- _TRY IT_
Write out the whole listing again, exactly as given.

==========

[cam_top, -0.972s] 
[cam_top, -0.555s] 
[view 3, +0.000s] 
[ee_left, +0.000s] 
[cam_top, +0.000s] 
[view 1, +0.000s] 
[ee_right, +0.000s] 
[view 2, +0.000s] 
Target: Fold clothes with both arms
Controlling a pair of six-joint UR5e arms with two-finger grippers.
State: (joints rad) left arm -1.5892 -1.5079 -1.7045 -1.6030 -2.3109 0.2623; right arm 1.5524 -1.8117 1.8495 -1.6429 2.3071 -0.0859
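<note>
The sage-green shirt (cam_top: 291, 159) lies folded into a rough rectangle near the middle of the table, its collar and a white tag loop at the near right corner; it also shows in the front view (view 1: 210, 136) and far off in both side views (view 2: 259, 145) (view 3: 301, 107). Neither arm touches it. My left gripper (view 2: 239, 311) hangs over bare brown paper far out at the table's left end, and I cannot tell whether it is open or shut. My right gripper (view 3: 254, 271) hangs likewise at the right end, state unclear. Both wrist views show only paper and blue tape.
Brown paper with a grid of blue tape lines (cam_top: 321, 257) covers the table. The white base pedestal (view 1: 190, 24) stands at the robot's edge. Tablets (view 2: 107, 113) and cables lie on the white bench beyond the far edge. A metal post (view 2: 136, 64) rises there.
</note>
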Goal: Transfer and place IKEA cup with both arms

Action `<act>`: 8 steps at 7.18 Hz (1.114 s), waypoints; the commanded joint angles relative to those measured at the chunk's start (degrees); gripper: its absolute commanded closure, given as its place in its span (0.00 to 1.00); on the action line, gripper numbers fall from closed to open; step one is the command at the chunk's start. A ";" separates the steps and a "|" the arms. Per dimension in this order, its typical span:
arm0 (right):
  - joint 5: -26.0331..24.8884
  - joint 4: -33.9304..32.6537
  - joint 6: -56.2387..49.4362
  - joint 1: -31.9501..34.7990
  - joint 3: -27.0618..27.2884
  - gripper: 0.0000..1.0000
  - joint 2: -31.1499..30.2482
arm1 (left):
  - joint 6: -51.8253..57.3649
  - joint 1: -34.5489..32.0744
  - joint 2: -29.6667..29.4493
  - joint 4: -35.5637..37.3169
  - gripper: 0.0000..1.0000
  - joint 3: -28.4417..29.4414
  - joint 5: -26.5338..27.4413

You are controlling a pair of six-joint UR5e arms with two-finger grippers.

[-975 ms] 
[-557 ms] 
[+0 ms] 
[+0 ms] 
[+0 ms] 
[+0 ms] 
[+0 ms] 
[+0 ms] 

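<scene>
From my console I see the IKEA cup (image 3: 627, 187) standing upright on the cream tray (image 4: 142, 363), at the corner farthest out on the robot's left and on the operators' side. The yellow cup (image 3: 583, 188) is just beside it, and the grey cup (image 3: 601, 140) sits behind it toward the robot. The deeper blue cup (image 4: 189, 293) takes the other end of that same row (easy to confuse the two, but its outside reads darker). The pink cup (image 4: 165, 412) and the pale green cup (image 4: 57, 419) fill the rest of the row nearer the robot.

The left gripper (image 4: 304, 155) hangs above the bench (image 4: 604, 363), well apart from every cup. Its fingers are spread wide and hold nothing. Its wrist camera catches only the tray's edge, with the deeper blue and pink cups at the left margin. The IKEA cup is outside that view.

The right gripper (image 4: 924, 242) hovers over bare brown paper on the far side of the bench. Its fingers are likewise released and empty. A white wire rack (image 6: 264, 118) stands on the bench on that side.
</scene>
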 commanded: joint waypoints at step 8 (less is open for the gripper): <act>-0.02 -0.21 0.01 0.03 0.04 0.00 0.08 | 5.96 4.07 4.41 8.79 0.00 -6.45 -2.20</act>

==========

- _TASK RESPONSE_
[cam_top, -0.972s] 
[cam_top, -0.555s] 
[view 3, +0.000s] 
[ee_left, +0.000s] 
[cam_top, +0.000s] 
[view 1, +0.000s] 
[ee_right, +0.000s] 
[view 2, +0.000s] 
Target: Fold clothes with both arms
Controlling a pair of six-joint UR5e arms with two-finger grippers.
State: (joints rad) left arm -1.5892 -1.5079 -1.7045 -1.6030 -2.3109 0.2623; right arm 1.5524 -1.8117 1.8495 -1.6429 2.3071 -0.0859
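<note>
The sage-green shirt (cam_top: 291, 159) lies folded into a rough rectangle near the middle of the table, its collar and a white tag loop at the near right corner; it also shows in the front view (view 1: 210, 136) and far off in both side views (view 2: 259, 145) (view 3: 301, 107). Neither arm touches it. My left gripper (view 2: 239, 311) hangs over bare brown paper far out at the table's left end, and I cannot tell whether it is open or shut. My right gripper (view 3: 254, 271) hangs likewise at the right end, state unclear. Both wrist views show only paper and blue tape.
Brown paper with a grid of blue tape lines (cam_top: 321, 257) covers the table. The white base pedestal (view 1: 190, 24) stands at the robot's edge. Tablets (view 2: 107, 113) and cables lie on the white bench beyond the far edge. A metal post (view 2: 136, 64) rises there.
</note>
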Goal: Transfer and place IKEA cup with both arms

Action `<act>`: 8 steps at 7.18 Hz (1.114 s), waypoints; the commanded joint angles relative to those measured at the chunk's start (degrees); gripper: its absolute commanded closure, given as its place in its span (0.00 to 1.00); on the action line, gripper numbers fall from closed to open; step one is the command at the chunk's start. A ";" separates the steps and a "|" the arms. Per dimension in this order, its typical span:
arm0 (right):
  - joint 5: -26.0331..24.8884
  - joint 4: -33.9304..32.6537
  - joint 6: -56.2387..49.4362
  - joint 1: -31.9501..34.7990
  - joint 3: -27.0618..27.2884
  - gripper: 0.0000..1.0000
  - joint 2: -31.1499..30.2482
arm1 (left):
  - joint 6: -51.8253..57.3649
  - joint 1: -34.5489..32.0744
  - joint 2: -29.6667..29.4493
  - joint 4: -35.5637..37.3169
  - gripper: 0.0000..1.0000
  - joint 3: -28.4417..29.4414
  - joint 5: -26.5338..27.4413

You are controlling a pair of six-joint UR5e arms with two-finger grippers.

[-975 ms] 
[-557 ms] 
[+0 ms] 
[+0 ms] 
[+0 ms] 
[+0 ms] 
[+0 ms] 
[+0 ms] 

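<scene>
From my console I see the IKEA cup (image 3: 627, 187) standing upright on the cream tray (image 4: 142, 363), at the corner farthest out on the robot's left and on the operators' side. The yellow cup (image 3: 583, 188) is just beside it, and the grey cup (image 3: 601, 140) sits behind it toward the robot. The deeper blue cup (image 4: 189, 293) takes the other end of that same row (easy to confuse the two, but its outside reads darker). The pink cup (image 4: 165, 412) and the pale green cup (image 4: 57, 419) fill the rest of the row nearer the robot.

The left gripper (image 4: 304, 155) hangs above the bench (image 4: 604, 363), well apart from every cup. Its fingers are spread wide and hold nothing. Its wrist camera catches only the tray's edge, with the deeper blue and pink cups at the left margin. The IKEA cup is outside that view.

The right gripper (image 4: 924, 242) hovers over bare brown paper on the far side of the bench. Its fingers are likewise released and empty. A white wire rack (image 6: 264, 118) stands on the bench on that side.
</scene>
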 commanded: joint waypoints at step 8 (less is open for the gripper): <act>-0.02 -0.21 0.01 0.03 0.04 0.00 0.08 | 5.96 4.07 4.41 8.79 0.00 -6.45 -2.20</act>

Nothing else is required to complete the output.